Returns: Artifact-backed inference session.
Return type:InferenceSession
Raises:
- RuntimeError – If user code was requested but the bundle root could not be inferred.
- ValueError – If untrusted user code execution was requested.

classmethod from_config(inference_config: Mapping[str, Any] | DictConfig, , enable_user_code: bool | None = None, trust_user_code: bool = False, user_code_paths: Sequence[str] | None = None, prefer_model_batch: bool = False, fallback_to_single_on_batch_error: bool = True) → InferenceSession

Build a session directly from an ESPnet3 inference config.

Parameters:
- inference_config – Inference config containing at least model and optionally input_key, output_fn, and recipe_dir.
- enable_user_code – Whether to add recipe-local user code such as src/ to sys.path before backend construction.
- trust_user_code – Explicit opt-in required when enable_user_code=True.
- user_code_paths – Relative import roots under recipe_dir to add when user code is enabled. Defaults to ("src",).
- prefer_model_batch – Whether batched backend execution should be attempted by default in forward_batch().
- fallback_to_single_on_batch_error – Whether failed batched calls should fall back to per-sample execution.
Returns: Config-backed inference session.
Return type:InferenceSession
Raises:
- RuntimeError – If user code was requested but recipe_dir is unavailable.
- ValueError – If untrusted user code execution was requested.

Notes

Backend construction reuses the same device-resolution logic as the stage inference provider.

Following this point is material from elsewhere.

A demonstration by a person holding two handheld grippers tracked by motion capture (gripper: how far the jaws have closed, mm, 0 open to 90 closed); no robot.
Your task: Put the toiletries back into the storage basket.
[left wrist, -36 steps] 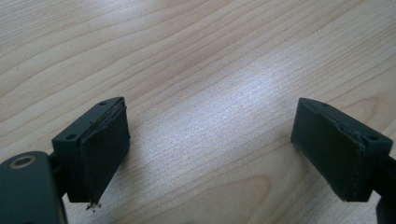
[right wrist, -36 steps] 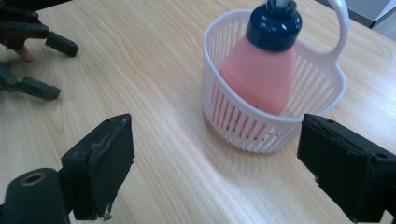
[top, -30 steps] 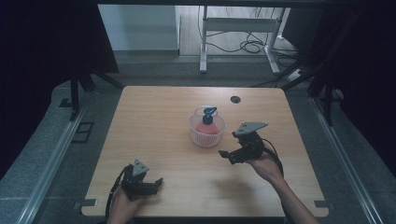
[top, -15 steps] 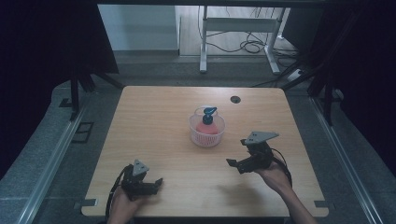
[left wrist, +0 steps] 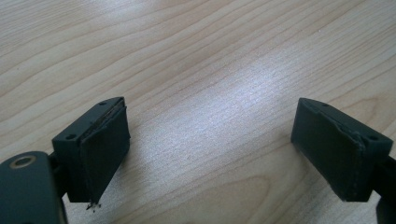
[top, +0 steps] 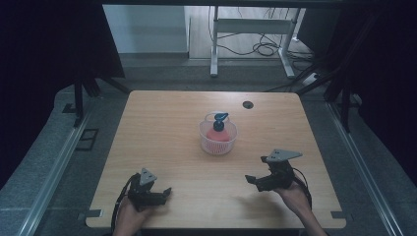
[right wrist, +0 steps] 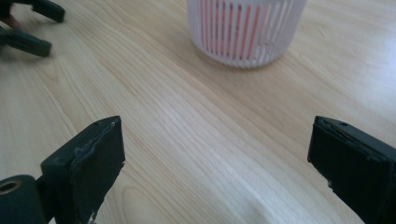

classmethod from_pretrained(model_tag: str, , backend_class: str | type | None = None, downloader_class: str | type = 'espnet_model_zoo.downloader.ModelDownloader', input_key: str | Sequence[str] | None = None, output_fn_path: str | None = None, enable_user_code: bool | None = None, trust_user_code: bool = False, user_code_paths: Sequence[str] | None = None, prefer_model_batch: bool = False, fallback_to_single_on_batch_error: bool = True, **backend_kwargs: Any) → InferenceSession

Download a packaged model and build an inference session from it.

Parameters:
- model_tag – Pretrained model identifier understood by espnet_model_zoo.
- backend_class – Optional backend class override. When omitted, the published inference config is used to instantiate model.
- downloader_class – Dotted model-downloader class path or class object. Defaults to espnet_model_zoo.downloader.ModelDownloader.
- input_key – Optional input field override.
- output_fn_path – Optional dotted recipe output-function path.
- enable_user_code – Whether to activate bundled user code such as src/ before backend construction.
- trust_user_code – Explicit opt-in required when enable_user_code=True.
- user_code_paths – Relative import roots under the unpacked bundle.
- prefer_model_batch – Whether forward_batch() should try a single batched backend call first.
- fallback_to_single_on_batch_error – Whether failed batched calls should fall back to per-sample execution.
- **backend_kwargs – Additional constructor kwargs forwarded to the backend class.
Returns: Downloaded inference session.
Return type:InferenceSession
Raises:
- Any exception raised by the configured downloader or backend –
- constructor. –

####### Examples

>>> session = InferenceSession.from_pretrained(
...     "espnet/some_model",
...     trust_user_code=True,
... )
>>> text = session(audio_array)

property primary_input_key : str

Return the single configured input key.

Raises:RuntimeError – If the session expects multiple input keys.